Without skipping anything, print all of the data exactly.

[Opening Supplied information section]

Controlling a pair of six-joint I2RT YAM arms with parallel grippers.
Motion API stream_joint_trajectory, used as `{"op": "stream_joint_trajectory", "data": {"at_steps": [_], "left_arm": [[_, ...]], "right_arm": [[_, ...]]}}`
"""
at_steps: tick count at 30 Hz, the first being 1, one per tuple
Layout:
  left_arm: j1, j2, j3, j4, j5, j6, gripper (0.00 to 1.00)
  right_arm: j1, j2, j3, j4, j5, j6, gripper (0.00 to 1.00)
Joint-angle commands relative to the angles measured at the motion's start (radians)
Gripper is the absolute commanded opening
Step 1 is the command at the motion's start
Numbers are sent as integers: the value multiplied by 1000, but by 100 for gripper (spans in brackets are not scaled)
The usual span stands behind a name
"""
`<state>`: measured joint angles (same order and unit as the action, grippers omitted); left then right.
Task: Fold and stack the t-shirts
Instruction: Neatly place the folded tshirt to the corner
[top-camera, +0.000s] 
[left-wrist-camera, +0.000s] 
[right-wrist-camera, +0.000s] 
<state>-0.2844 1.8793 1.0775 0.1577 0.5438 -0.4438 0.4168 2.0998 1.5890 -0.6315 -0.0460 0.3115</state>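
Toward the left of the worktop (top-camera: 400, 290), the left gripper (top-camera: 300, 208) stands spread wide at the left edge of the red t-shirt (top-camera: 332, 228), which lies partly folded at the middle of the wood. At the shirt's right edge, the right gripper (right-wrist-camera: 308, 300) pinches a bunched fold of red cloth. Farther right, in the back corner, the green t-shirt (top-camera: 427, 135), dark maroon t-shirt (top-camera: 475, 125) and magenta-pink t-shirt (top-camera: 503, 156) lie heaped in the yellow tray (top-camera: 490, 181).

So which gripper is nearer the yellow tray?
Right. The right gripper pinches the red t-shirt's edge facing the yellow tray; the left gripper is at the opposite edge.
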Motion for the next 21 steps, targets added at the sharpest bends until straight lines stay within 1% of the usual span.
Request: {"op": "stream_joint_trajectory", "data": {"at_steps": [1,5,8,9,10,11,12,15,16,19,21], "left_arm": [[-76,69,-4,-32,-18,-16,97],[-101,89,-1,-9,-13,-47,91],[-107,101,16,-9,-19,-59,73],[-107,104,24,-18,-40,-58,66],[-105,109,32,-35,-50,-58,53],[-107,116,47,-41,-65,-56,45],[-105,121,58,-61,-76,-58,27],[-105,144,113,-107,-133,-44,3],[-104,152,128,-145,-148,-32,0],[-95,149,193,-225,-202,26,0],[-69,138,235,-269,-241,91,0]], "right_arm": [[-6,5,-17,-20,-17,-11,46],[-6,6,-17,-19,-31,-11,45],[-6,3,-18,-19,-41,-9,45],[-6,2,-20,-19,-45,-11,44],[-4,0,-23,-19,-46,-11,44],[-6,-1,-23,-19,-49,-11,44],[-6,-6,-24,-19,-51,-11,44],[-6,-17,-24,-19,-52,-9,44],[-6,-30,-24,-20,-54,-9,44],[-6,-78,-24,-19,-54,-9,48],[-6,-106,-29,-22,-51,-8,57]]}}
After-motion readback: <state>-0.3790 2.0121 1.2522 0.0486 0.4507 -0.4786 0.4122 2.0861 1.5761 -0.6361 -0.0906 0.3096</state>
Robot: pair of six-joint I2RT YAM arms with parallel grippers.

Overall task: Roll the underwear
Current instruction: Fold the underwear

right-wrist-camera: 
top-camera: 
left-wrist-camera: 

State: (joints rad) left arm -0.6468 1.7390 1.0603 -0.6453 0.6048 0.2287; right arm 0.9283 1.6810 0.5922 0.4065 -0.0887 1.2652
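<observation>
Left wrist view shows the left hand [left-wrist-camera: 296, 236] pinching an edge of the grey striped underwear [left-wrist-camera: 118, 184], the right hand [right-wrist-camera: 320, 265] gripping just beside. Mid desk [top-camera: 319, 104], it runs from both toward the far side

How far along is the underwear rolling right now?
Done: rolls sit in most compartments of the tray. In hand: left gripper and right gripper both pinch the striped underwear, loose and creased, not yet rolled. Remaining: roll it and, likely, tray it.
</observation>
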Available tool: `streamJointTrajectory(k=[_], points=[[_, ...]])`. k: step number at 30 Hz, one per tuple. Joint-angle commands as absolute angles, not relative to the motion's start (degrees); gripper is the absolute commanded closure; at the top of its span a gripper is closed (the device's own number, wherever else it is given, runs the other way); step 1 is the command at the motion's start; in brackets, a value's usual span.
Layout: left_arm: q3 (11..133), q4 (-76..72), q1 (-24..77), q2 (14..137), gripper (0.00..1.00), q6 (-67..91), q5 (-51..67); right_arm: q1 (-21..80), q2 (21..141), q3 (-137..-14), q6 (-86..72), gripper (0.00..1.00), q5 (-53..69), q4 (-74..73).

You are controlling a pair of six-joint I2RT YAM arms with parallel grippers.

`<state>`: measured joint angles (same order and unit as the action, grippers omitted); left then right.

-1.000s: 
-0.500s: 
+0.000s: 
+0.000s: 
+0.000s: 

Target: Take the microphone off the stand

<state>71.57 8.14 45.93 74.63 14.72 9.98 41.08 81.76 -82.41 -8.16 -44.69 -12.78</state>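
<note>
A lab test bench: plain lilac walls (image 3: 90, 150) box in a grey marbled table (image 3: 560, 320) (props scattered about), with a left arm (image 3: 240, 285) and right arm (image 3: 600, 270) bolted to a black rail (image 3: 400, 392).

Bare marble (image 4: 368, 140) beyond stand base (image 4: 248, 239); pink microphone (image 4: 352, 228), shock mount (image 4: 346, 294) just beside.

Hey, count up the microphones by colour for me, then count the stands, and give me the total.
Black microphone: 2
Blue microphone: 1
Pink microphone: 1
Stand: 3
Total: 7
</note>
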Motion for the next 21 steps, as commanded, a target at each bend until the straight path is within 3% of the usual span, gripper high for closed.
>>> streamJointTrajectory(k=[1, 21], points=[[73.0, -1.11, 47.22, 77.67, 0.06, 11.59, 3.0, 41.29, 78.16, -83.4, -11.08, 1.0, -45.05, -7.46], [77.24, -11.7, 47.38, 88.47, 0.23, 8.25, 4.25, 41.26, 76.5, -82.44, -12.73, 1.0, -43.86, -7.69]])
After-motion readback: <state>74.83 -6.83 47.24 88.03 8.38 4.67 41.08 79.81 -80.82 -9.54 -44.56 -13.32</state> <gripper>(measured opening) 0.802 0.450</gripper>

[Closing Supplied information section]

#### [Task response]
Controlling a pair of six-joint I2RT YAM arms with parallel grippers.
Motion API stream_joint_trajectory, used as `{"op": "stream_joint_trajectory", "data": {"at_steps": [_], "left_arm": [[_, ...]], "right_arm": [[_, ...]]}}`
"""
at_steps: tick count at 30 Hz, the first being 1, one per tuple
Layout:
  left_arm: j1, j2, j3, j4, j5, j6, gripper (0.00 to 1.00)
  right_arm: j1, j2, j3, j4, j5, j6, gripper (0.00 to 1.00)
Joint-angle commands relative to the angles measured at the motion's start (radians)
Gripper is the absolute commanded opening
Step 1 is the command at the motion's start
Numbers are sent as integers: the value multiplied by 1000, but by 100 for gripper (spans in brackets are not scaled)
The usual span stands behind a name
"""
`<state>`: measured joint angles (same order and unit as the action, grippers omitted); left then right.
Task: Fold and stack the t-shirts
Instruction: Neatly place the folded tshirt to the corner
[top-camera, +0.000s] 
[left-wrist-camera, +0.000s] 
[right-wrist-camera, +0.000s] 
<state>-0.2844 1.8793 1.0775 0.1577 0.5438 -0.4438 0.4168 2.0998 1.5890 -0.6315 -0.0460 0.3115</state>
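Toward the left of the worktop (top-camera: 400, 290), the left gripper (top-camera: 300, 208) stands spread wide at the left edge of the red t-shirt (top-camera: 332, 228), which lies partly folded at the middle of the wood. At the shirt's right edge, the right gripper (right-wrist-camera: 308, 300) pinches a bunched fold of red cloth. Farther right, in the back corner, the green t-shirt (top-camera: 427, 135), dark maroon t-shirt (top-camera: 475, 125) and magenta-pink t-shirt (top-camera: 503, 156) lie heaped in the yellow tray (top-camera: 490, 181).

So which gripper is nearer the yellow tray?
Right. The right gripper pinches the red t-shirt's edge facing the yellow tray; the left gripper is at the opposite edge.
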Motion for the next 21 steps, targets added at the sharpest bends until straight lines stay within 1% of the usual span.
Request: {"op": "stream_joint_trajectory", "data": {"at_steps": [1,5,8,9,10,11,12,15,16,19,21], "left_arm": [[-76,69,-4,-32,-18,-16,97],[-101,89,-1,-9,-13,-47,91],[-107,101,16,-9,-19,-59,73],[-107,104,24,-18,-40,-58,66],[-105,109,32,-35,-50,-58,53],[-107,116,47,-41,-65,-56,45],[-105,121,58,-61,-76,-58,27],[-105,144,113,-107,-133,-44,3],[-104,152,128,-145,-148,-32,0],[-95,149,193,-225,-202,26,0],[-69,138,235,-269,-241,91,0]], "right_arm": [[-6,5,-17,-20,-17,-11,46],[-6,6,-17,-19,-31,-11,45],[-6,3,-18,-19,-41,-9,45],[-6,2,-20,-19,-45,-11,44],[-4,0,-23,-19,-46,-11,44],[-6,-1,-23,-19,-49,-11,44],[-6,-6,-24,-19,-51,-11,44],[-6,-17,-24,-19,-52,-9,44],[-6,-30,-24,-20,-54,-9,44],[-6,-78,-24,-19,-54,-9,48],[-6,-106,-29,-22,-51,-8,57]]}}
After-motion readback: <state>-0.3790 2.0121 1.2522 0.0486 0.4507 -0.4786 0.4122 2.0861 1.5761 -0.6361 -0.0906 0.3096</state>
Robot: pair of six-joint I2RT YAM arms with parallel grippers.

Overall task: Roll the underwear
Current instruction: Fold the underwear

right-wrist-camera: 
top-camera: 
left-wrist-camera: 

State: (joints rad) left arm -0.6468 1.7390 1.0603 -0.6453 0.6048 0.2287; right arm 0.9283 1.6810 0.5922 0.4065 -0.0887 1.2652
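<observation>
Left wrist view shows the left hand [left-wrist-camera: 296, 236] pinching an edge of the grey striped underwear [left-wrist-camera: 118, 184], the right hand [right-wrist-camera: 320, 265] gripping just beside. Mid desk [top-camera: 319, 104], it runs from both toward the far side

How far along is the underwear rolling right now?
Done: rolls sit in most compartments of the tray. In hand: left gripper and right gripper both pinch the striped underwear, loose and creased, not yet rolled. Remaining: roll it and, likely, tray it.
</observation>
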Available tool: `streamJointTrajectory(k=[_], points=[[_, ...]])`. k: step number at 30 Hz, one per tuple. Joint-angle commands as absolute angles, not relative to the motion's start (degrees); gripper is the absolute commanded closure; at the top of its span a gripper is closed (the device's own number, wherever else it is given, runs the other way); step 1 is the command at the motion's start; in brackets, a value's usual span.
Layout: left_arm: q3 (11..133), q4 (-76..72), q1 (-24..77), q2 (14..137), gripper (0.00..1.00), q6 (-67..91), q5 (-51..67); right_arm: q1 (-21..80), q2 (21..141), q3 (-137..-14), q6 (-86..72), gripper (0.00..1.00), q5 (-53..69), q4 (-74..73).

You are controlling a pair of six-joint I2RT YAM arms with parallel grippers.

`<state>`: measured joint angles (same order and unit as the action, grippers omitted); left then right.

-1.000s: 
-0.500s: 
+0.000s: 
+0.000s: 
+0.000s: 

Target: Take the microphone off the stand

<state>71.57 8.14 45.93 74.63 14.72 9.98 41.08 81.76 -82.41 -8.16 -44.69 -12.78</state>
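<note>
A lab test bench: plain lilac walls (image 3: 90, 150) box in a grey marbled table (image 3: 560, 320) (props scattered about), with a left arm (image 3: 240, 285) and right arm (image 3: 600, 270) bolted to a black rail (image 3: 400, 392).

Bare marble (image 4: 368, 140) beyond stand base (image 4: 248, 239); pink microphone (image 4: 352, 228), shock mount (image 4: 346, 294) just beside.

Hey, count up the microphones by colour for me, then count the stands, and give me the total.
Black microphone: 2
Blue microphone: 1
Pink microphone: 1
Stand: 3
Total: 7
</note>
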Motion for the next 21 steps, as commanded, a target at each bend until the straight path is within 3% of the usual span, gripper high for closed.
>>> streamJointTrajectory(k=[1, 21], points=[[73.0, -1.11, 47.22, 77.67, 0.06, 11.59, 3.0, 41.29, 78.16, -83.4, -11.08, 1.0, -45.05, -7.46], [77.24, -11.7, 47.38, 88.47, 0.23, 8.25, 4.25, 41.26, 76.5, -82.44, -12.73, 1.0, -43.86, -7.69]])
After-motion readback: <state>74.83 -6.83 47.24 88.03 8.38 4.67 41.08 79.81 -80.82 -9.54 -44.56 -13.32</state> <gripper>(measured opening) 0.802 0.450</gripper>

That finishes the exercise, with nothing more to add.